EXERCISE DESCRIPTION: Show all lines of the listing that contain the word "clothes".

--------

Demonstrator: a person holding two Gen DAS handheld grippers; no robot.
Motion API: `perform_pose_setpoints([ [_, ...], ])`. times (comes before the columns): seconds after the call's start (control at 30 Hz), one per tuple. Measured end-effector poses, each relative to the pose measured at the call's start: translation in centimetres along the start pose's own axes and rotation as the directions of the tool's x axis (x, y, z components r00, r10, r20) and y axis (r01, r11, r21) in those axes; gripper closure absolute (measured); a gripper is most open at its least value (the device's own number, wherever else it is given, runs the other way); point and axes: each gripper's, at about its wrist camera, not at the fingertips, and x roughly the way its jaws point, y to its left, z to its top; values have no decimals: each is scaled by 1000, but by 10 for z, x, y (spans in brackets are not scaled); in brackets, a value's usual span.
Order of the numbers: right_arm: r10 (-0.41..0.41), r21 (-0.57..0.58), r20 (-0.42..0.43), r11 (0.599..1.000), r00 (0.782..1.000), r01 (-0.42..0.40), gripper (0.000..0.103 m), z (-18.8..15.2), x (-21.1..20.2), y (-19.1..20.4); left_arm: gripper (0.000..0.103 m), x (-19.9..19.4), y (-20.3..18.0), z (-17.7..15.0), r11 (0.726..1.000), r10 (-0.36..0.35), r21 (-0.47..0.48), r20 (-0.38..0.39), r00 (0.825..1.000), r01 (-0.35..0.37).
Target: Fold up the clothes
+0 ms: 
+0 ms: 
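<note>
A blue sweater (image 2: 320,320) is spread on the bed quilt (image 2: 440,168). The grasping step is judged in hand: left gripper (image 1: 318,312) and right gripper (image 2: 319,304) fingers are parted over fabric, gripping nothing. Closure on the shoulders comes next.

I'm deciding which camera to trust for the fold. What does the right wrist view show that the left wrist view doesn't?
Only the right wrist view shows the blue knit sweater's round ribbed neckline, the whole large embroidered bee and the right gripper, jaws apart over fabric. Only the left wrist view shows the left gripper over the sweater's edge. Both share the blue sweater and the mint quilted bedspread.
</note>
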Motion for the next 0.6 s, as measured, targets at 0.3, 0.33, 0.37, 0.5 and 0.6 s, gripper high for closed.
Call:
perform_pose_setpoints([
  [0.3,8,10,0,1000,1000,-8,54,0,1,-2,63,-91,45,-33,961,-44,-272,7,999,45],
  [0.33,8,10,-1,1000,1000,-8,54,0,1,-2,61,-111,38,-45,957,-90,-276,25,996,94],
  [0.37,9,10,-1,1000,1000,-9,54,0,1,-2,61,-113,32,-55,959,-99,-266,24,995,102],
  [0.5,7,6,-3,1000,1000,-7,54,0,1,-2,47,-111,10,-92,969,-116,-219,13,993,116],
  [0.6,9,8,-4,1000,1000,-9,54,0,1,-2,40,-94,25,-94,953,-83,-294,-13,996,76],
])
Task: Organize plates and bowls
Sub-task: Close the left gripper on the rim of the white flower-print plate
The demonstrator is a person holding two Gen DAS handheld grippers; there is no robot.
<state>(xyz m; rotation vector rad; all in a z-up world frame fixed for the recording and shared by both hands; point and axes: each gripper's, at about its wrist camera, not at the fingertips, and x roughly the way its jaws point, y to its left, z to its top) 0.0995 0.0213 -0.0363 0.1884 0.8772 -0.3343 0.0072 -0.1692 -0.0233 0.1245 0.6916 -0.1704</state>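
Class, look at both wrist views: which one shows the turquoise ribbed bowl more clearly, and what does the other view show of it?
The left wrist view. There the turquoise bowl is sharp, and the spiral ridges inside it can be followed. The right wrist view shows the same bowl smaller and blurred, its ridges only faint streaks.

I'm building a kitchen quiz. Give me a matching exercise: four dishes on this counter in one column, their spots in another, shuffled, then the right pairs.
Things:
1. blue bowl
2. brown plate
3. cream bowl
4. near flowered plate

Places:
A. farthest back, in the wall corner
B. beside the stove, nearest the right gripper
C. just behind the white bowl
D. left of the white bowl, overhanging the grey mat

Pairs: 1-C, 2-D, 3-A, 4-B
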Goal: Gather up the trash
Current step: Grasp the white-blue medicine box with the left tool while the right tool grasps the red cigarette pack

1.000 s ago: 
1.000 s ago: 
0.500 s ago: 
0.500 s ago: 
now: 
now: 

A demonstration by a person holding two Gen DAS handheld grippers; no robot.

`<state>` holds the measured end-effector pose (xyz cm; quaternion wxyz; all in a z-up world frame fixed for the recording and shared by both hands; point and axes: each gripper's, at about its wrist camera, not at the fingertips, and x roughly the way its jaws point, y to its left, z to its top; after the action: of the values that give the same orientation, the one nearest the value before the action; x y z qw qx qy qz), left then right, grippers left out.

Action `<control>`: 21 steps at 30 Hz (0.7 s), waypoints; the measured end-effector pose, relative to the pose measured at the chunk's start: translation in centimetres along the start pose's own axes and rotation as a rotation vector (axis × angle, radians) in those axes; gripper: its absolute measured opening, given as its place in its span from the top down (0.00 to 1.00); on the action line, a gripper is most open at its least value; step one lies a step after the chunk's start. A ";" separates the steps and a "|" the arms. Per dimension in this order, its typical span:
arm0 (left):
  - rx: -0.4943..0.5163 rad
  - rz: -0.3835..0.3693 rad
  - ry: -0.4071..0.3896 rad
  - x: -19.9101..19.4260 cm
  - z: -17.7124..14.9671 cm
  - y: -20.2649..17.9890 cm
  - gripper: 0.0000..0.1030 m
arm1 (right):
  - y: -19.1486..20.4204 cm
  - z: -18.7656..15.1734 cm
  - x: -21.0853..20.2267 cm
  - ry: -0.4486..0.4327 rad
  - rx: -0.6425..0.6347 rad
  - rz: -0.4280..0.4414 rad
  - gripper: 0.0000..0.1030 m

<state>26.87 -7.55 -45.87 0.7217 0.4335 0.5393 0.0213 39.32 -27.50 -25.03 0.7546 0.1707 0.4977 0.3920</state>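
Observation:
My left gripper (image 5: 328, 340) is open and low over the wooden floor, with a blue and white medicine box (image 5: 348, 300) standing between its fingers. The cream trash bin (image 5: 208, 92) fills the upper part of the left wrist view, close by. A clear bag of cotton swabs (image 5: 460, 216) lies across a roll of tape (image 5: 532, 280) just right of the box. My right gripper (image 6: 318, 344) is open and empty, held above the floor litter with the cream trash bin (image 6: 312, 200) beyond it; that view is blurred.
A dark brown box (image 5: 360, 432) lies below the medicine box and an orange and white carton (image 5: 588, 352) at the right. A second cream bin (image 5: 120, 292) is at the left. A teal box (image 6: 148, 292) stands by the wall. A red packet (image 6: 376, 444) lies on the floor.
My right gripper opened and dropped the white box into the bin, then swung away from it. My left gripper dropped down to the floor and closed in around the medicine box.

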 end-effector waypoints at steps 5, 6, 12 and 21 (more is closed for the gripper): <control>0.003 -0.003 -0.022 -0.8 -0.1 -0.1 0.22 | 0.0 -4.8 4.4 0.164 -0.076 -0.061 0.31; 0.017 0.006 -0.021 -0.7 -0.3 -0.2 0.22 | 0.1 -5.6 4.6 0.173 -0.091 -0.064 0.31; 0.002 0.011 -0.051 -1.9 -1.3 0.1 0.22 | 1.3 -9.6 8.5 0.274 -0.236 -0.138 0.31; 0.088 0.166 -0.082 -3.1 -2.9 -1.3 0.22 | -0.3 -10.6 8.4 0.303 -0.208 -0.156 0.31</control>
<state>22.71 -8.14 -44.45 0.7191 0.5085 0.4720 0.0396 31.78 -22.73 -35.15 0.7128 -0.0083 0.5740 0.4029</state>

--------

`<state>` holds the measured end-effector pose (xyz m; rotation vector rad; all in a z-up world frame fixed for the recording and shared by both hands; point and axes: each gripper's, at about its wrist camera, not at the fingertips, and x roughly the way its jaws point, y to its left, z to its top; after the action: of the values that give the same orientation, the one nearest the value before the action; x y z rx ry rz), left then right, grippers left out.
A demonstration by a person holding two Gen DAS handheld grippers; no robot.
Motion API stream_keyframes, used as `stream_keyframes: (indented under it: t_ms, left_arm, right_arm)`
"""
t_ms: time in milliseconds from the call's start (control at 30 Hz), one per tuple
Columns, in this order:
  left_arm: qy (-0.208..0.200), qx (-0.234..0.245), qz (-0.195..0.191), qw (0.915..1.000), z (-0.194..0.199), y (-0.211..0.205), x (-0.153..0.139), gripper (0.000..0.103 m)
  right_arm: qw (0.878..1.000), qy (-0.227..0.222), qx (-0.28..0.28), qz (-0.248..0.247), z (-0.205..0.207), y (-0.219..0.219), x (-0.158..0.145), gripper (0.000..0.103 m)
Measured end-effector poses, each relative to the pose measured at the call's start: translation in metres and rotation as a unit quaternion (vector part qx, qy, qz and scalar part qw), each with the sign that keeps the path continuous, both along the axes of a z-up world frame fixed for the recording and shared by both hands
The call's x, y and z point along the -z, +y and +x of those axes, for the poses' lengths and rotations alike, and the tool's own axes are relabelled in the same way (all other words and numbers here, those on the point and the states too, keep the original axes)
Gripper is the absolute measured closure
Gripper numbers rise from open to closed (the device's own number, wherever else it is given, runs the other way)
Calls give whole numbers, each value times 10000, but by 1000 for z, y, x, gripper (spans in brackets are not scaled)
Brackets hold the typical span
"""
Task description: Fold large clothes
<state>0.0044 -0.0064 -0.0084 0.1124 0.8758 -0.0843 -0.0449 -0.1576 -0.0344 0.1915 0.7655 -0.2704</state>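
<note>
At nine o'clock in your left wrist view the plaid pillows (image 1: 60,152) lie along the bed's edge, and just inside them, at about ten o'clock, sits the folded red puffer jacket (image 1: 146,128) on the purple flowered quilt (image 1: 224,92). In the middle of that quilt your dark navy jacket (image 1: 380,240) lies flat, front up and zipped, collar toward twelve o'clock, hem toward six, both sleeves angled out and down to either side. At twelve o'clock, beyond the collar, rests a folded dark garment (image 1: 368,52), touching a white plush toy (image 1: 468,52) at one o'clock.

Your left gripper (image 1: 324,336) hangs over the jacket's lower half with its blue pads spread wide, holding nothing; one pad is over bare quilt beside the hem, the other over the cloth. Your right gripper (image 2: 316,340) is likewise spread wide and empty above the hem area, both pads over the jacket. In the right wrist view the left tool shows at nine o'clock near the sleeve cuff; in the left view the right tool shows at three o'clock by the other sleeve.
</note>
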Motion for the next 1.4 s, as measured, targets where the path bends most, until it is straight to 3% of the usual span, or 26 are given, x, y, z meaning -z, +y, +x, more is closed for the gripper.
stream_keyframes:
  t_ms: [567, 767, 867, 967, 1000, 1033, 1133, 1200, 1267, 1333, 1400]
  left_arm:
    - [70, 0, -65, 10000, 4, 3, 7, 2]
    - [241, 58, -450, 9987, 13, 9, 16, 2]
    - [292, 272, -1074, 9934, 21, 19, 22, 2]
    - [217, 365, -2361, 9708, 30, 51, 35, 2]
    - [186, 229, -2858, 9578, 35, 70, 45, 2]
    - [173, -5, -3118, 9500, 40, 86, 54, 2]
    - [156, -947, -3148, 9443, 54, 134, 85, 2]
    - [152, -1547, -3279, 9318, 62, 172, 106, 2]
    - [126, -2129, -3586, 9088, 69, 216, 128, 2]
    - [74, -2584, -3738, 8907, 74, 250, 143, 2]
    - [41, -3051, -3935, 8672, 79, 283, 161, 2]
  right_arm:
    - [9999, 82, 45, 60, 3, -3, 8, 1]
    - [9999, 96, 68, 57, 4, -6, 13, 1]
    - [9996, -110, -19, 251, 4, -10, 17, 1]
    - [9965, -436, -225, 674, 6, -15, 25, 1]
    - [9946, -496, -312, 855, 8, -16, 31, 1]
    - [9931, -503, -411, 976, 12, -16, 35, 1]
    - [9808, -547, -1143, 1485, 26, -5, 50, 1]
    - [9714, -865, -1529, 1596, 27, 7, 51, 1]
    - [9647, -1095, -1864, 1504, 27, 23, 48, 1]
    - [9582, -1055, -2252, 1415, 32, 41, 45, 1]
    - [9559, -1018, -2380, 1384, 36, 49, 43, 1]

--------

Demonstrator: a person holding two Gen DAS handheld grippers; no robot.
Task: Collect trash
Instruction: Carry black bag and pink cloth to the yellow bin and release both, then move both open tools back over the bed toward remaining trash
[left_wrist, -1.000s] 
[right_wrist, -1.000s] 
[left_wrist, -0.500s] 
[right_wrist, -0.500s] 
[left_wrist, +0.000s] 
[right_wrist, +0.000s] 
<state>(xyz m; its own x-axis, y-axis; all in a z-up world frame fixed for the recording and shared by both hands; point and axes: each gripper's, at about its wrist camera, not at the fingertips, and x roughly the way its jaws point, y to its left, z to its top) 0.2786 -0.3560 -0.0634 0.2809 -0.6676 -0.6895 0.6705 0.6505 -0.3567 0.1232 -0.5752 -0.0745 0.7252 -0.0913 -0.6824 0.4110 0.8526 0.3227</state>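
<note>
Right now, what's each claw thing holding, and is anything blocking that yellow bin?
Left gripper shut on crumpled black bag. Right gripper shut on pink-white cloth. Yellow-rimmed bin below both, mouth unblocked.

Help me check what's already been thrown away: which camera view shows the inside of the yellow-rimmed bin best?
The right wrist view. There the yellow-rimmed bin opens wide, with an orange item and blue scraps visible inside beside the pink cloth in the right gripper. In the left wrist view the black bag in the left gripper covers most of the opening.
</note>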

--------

TASK RESULT:
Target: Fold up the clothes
Task description: Fold large clothes

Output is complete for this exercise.